Dataset section START

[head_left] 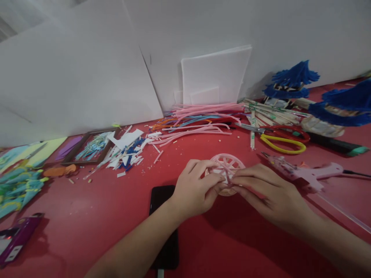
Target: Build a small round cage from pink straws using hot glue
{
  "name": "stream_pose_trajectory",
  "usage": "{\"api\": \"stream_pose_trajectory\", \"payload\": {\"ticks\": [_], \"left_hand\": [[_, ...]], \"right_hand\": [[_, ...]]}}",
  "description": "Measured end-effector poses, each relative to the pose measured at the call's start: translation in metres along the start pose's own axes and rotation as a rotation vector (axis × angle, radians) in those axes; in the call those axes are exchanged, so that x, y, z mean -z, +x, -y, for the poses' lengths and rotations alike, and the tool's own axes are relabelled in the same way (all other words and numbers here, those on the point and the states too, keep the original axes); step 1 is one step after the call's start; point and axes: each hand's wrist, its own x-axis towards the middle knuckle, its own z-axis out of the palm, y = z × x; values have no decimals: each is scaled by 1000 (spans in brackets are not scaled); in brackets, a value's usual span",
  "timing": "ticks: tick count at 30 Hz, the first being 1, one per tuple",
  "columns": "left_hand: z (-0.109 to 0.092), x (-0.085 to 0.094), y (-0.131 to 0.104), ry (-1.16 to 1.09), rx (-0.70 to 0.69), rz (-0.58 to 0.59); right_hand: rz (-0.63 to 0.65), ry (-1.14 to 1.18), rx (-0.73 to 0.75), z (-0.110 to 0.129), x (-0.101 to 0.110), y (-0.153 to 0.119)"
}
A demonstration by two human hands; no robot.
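Note:
Between my two hands is a small round pink craft wheel [228, 159] with spokes and some white pieces inside its ring. My left hand [197, 185] grips its left side, the thumb and fingers closed near the middle. From the right, my right hand [263, 191] pinches at the centre and right side of the wheel. The fingertips hide part of the wheel, so I cannot tell exactly which piece each one presses. Under my left forearm lies a black phone [165, 247] with a white cable at its lower end.
Pink and coloured strips [199, 129] lie along the back, beside bamboo sticks [269, 114]. Scissors [282, 143], a pink glue gun [313, 172] and blue-roofed models [292, 81] stand right. Paper scraps [127, 148], a small frame [72, 154] and a purple power strip [20, 239] are left.

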Motion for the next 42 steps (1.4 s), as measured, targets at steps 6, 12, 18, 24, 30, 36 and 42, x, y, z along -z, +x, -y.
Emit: {"api": "stream_pose_trajectory", "payload": {"ticks": [6,12,18,24,30,36,42], "left_hand": [[4,-2,0,32,-88,-41],[-3,-4,-3,14,-48,-55],[-6,-3,-4,-65,9,-45],[-5,-2,-4,-149,83,-15],[-6,-1,-6,-88,76,48],[-7,1,-7,45,9,20],[-5,0,-9,43,21,5]], "right_hand": [[32,-31,-18,-6,1,-2],[42,-57,-41,-7,-4,-3],[61,-17,-22,-6,-7,-3],[62,43,-46,-3,-6,-1],[38,30,-43,-2,-5,2],[14,2,-26,-6,-7,-2],[35,32,-13,-4,-8,-2]]}}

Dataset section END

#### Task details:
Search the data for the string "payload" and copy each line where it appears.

#### Problem solution:
  "usage": "{\"api\": \"stream_pose_trajectory\", \"payload\": {\"ticks\": [_], \"left_hand\": [[_, ...]], \"right_hand\": [[_, ...]]}}",
Emit: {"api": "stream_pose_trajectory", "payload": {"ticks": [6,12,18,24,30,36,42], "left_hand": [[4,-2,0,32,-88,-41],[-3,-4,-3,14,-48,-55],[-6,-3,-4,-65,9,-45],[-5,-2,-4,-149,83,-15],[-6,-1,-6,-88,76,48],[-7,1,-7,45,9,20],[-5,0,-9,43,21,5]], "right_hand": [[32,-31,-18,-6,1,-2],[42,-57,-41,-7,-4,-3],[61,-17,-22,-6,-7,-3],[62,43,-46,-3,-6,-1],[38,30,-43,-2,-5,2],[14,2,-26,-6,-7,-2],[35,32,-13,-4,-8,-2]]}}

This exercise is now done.